GENETICALLY MODIFIED INGREDIENTS
Generally vote AGAINST proposals asking suppliers, genetic research companies,
restaurants and food retail companies to voluntarily label genetically
engineered (GE) ingredients in their products and/or eliminate GE ingredients.
The cost of labeling and/or phasing out the use of GE ingredients may not be
commensurate with the benefits to shareholders and is an issue better left to
regulators.
Vote CASE-BY-CASE on proposals asking for a report on the feasibility of
labeling products containing GE ingredients taking into account:
- The company's business and the proportion of it affected by the
resolution;
- The quality of the company's disclosure on GE product labeling,
related voluntary initiatives, and how this disclosure compares with
industry peer disclosure; and
- Company's current disclosure on the feasibility of GE product
labeling, including information on the related costs.
Generally vote AGAINST proposals seeking a report on the social, health, and
environmental effects of genetically modified organisms (GMOs). Studies of this
sort are better undertaken by regulators and the scientific community.
Generally vote AGAINST proposals to completely phase out GE ingredients from the
company's products or proposals asking for reports outlining the steps necessary
to eliminate GE ingredients from the company's products. Such resolutions
presuppose that there are proven health risks to GE ingredients (an issue better
left to regulators) that may outweigh the economic benefits derived from
biotechnology.
PHARMACEUTICAL PRICING, ACCESS TO MEDICINES, AND PRODUCT REIMPORTATION
Generally vote AGAINST proposals requesting that companies implement specific
price restraints on pharmaceutical products unless the company fails to adhere
to legislative guidelines or industry norms in its product pricing.

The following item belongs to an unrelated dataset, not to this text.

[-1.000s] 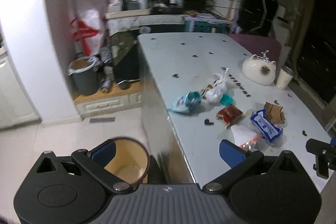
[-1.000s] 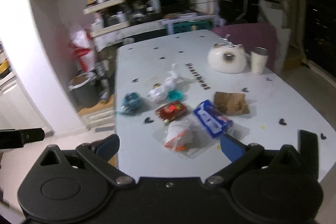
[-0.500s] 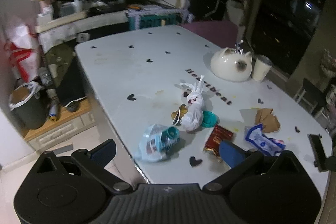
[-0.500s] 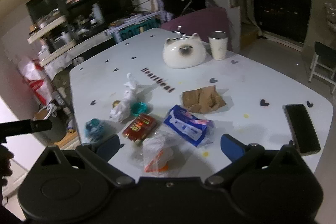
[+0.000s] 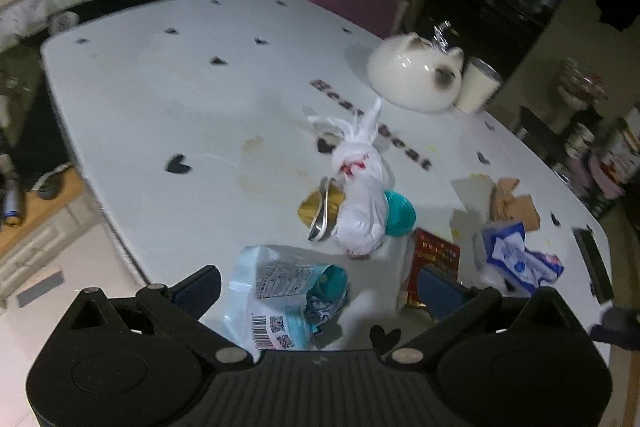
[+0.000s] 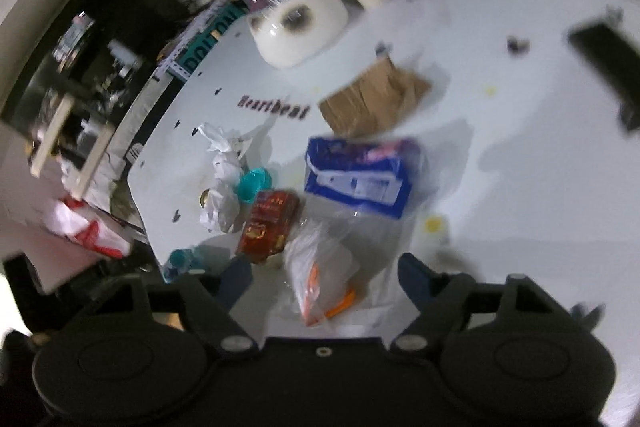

Vote CASE-BY-CASE on proposals requesting that the company report on their
product pricing policies or their access to medicine policies, considering:
- The nature of the company's business and the potential for
reputational and market risk exposure;
- The existing disclosure of relevant policies;
- Deviation from established industry norms;
- The company's existing, relevant initiatives to provide research
and/or products to disadvantaged consumers;
- Whether the proposal focuses on specific products or geographic
regions; and
- The potential cost and scope of the requested report.
Generally vote FOR proposals requesting that companies report on the financial
and legal impact of their prescription drug reimportation policies unless such
information is already publicly disclosed.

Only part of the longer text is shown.